Magnesium is a mineral that your body doesn’t produce naturally—you can only get it through food or supplements.
And it’s important to get enough, because magnesium is essential for proper bodily functioning. It supports processes like mineral absorption, energy production, muscle and nerve function, and DNA synthesis.
So how does that translate to better health? Here are seven conditions magnesium may help treat or prevent.
Magnesium acts as a vasodilator, meaning it widens the blood vessels, which can help lower blood pressure and reduce your risk for heart disease and stroke.
Magnesium only decreases blood pressure by a small amount, so people with high blood pressure (hypertension) may benefit from taking other blood pressure-lowering medications along with magnesium.
Consuming high amounts of magnesium is linked to a lower risk of diabetes, likely because magnesium can help metabolize glucose (sugar). Not having enough magnesium may also worsen insulin resistance, which can increase the risk of type 2 diabetes.
Magnesium is the main ingredient in many laxatives. Different types of magnesium are commonly used to treat constipation, including magnesium citrate, hydroxide, oxide, and sulfate salts.
The recommended starting dose for constipation is 400-500 milligrams per day, based on how well you respond. Drink plenty of water when taking magnesium for constipation.
Magnesium plays a role in creating and strengthening bones. People with low magnesium levels are at a higher risk of osteopenia (lower than normal bone density) and osteoporosis (the more advanced stage of osteopenia).
Magnesium helps reduce the risk of bone fractures and osteoporosis, especially in postmenopausal and older women.
Magnesium supplements may help reduce the frequency of migraines. It likely does this by lessening the constriction of blood vessels and neurotransmitters that cause migraines.
While it may reduce migraine frequency, it’s not clear if magnesium can actually prevent migraines.
Magnesium supplements may help ease stress and anxiety and treat symptoms of depression.
Research has found an association between low magnesium levels and mental health disorders like attention-deficit/hyperactivity disorder (ADHD), schizophrenia, and autism spectrum disorder.
Magnesium is a popular supplement for supporting sleep.

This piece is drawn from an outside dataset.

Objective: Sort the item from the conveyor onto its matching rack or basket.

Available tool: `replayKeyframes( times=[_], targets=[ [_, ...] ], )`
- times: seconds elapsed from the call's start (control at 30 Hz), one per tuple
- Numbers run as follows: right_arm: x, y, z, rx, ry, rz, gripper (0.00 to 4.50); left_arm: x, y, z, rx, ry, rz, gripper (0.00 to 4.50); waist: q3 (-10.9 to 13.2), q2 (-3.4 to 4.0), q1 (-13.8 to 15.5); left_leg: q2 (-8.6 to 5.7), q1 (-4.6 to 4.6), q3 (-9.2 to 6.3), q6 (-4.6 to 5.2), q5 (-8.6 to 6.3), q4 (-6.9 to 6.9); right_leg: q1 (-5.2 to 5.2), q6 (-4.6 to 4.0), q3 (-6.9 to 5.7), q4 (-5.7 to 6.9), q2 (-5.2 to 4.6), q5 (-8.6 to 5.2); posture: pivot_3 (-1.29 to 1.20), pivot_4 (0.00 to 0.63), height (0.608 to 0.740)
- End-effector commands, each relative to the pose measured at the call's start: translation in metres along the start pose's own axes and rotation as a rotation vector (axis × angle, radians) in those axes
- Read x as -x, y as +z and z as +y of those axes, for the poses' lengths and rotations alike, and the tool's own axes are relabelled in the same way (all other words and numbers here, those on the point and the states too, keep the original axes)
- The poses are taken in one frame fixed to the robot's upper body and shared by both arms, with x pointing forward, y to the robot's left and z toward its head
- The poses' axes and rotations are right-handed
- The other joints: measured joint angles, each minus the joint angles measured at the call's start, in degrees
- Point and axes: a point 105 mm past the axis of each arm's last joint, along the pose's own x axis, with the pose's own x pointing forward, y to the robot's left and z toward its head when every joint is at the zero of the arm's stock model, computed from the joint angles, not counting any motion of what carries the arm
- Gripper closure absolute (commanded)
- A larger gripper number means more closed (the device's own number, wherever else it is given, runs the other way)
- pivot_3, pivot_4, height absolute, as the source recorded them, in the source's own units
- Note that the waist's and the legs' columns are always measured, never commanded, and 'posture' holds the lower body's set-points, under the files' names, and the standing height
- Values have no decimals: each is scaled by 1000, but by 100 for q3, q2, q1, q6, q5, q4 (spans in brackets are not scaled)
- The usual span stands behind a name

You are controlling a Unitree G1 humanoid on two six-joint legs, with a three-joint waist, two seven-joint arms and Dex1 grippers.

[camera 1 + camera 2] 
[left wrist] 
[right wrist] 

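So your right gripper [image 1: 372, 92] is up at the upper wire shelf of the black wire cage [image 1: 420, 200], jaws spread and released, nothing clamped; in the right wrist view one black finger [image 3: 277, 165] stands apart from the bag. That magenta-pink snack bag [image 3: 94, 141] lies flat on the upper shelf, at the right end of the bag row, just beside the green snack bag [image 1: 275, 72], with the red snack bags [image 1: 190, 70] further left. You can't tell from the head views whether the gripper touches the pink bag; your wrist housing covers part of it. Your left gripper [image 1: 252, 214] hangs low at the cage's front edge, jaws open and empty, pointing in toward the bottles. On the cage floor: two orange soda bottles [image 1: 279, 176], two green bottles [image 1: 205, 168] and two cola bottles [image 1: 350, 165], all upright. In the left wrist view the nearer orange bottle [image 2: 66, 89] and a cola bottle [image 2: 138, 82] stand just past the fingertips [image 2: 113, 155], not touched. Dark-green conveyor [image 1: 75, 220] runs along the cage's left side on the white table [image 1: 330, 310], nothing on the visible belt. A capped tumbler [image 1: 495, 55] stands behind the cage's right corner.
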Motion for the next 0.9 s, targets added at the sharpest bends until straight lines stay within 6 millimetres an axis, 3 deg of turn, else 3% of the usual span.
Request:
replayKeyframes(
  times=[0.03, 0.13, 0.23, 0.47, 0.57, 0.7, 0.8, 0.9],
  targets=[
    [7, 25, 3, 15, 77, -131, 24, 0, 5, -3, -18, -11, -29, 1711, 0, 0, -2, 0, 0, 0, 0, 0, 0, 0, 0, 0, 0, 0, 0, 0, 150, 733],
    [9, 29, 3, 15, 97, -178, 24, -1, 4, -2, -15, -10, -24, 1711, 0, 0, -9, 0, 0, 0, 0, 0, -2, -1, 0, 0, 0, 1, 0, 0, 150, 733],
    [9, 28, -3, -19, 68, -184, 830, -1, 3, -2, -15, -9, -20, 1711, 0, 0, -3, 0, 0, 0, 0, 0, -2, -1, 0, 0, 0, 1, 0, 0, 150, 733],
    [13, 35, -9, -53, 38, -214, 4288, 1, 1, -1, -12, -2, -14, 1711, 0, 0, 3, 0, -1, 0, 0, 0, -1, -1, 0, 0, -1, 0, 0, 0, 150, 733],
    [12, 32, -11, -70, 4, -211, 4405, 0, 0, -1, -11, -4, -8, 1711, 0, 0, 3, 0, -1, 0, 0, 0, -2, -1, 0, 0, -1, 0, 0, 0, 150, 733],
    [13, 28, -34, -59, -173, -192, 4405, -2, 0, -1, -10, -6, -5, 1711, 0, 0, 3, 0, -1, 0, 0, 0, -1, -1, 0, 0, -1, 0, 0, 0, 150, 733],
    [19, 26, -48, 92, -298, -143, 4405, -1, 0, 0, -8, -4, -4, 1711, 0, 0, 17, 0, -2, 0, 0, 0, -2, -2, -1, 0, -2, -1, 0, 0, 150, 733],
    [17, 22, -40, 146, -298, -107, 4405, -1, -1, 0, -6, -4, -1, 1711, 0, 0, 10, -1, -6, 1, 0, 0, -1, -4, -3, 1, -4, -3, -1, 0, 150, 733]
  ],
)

The mineral can help relax you and regulate your circadian rhythm (your body’s sleep and wake cycle). The mineral may also help improve sleep quality and reduce daytime sleepiness, snoring, and waking up at night.
The daily upper limit for magnesium in dietary supplements and medications is 350 milligrams (mg), not including magnesium naturally found in food.

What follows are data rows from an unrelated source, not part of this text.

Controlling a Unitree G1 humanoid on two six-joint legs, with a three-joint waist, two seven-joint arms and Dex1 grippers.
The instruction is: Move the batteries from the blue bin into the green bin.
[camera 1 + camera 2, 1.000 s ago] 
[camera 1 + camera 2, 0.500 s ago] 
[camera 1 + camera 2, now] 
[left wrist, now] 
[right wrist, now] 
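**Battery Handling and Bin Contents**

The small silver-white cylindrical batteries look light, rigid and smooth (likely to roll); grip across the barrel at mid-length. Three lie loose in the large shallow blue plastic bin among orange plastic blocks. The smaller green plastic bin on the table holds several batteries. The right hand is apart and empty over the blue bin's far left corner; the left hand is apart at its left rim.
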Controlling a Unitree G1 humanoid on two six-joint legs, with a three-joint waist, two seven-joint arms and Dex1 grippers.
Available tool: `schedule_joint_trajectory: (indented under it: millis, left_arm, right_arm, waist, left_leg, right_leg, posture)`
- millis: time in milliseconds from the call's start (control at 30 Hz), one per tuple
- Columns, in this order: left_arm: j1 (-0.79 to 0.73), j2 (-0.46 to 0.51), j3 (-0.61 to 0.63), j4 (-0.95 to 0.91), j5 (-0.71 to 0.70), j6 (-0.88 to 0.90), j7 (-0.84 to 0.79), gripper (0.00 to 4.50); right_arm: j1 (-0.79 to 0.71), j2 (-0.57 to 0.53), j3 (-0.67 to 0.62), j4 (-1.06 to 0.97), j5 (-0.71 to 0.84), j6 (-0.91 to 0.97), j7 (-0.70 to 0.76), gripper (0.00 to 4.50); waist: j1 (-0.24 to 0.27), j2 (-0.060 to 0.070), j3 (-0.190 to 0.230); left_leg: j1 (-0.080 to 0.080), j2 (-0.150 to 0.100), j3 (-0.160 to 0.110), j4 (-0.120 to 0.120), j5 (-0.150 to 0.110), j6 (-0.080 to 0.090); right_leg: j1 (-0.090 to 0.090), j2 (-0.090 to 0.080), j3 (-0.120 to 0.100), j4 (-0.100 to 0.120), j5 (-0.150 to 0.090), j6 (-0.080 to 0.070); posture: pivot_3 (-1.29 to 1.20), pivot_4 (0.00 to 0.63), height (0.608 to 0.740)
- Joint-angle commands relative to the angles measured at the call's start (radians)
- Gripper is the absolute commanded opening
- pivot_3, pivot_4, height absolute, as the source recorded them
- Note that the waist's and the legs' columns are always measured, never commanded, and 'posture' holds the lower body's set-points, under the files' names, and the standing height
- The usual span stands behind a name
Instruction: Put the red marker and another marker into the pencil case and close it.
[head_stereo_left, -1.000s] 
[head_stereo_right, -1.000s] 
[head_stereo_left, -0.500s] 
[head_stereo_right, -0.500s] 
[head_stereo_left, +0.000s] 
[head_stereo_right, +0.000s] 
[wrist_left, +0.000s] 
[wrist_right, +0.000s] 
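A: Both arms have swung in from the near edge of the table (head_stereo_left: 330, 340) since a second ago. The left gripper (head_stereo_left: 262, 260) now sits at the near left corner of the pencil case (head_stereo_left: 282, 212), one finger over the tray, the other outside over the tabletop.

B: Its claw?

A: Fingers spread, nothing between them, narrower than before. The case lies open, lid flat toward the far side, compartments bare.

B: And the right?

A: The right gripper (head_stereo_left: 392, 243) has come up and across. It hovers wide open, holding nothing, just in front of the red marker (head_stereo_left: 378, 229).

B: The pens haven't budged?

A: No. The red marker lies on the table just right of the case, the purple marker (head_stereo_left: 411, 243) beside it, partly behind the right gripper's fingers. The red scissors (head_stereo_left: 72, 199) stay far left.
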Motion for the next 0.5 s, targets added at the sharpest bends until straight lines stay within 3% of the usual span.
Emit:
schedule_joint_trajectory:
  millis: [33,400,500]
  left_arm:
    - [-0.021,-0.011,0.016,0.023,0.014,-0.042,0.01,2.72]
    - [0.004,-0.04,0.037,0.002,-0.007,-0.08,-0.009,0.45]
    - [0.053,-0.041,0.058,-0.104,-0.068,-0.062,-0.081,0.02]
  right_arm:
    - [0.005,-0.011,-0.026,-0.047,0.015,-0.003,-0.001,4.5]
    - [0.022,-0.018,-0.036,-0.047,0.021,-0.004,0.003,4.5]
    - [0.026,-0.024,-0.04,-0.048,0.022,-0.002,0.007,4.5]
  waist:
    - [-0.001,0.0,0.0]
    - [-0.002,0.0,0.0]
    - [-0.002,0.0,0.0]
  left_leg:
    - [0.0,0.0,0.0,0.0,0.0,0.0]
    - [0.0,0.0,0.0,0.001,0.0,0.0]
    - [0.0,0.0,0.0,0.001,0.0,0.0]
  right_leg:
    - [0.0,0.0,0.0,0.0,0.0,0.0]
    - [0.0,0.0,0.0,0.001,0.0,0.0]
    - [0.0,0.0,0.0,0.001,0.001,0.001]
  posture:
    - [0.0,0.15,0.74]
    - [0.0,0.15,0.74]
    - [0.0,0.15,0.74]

Side effects associated with taking too much magnesium include diarrhea, nausea, abdominal pain, irregular heartbeat, and cardiac arrest. The risk for side effects is higher in people with kidney disease.
Magnesium supplements may interact with medications like:
- Bisphosphonates: These drugs treat osteoporosis. Magnesium can decrease the absorption of these medications, so take magnesium and bisphosphonates at least two hours apart.
- Antibiotics: Taking magnesium with certain antibiotics, such as doxycycline and ciprofloxacin, can decrease the absorption of the antibiotic. Take antibiotics two hours before or four to six hours after a magnesium supplement.
- Diuretics: Potassium-sparing diuretics, such as Aldactone (spironolactone), may decrease the amount of magnesium that gets excreted through your urine. If you take a magnesium supplement with a diuretic, it may raise your magnesium levels too high.
- Zinc: Very high doses of zinc may interfere with your body’s ability to absorb magnesium.
Magnesium is a mineral involved in many body processes, and may benefit your health in a variety of ways, such as supporting your cardiovascular system, reducing insomnia, and easing constipation.
Your body does not make magnesium on its own, so you must get it through food or supplements.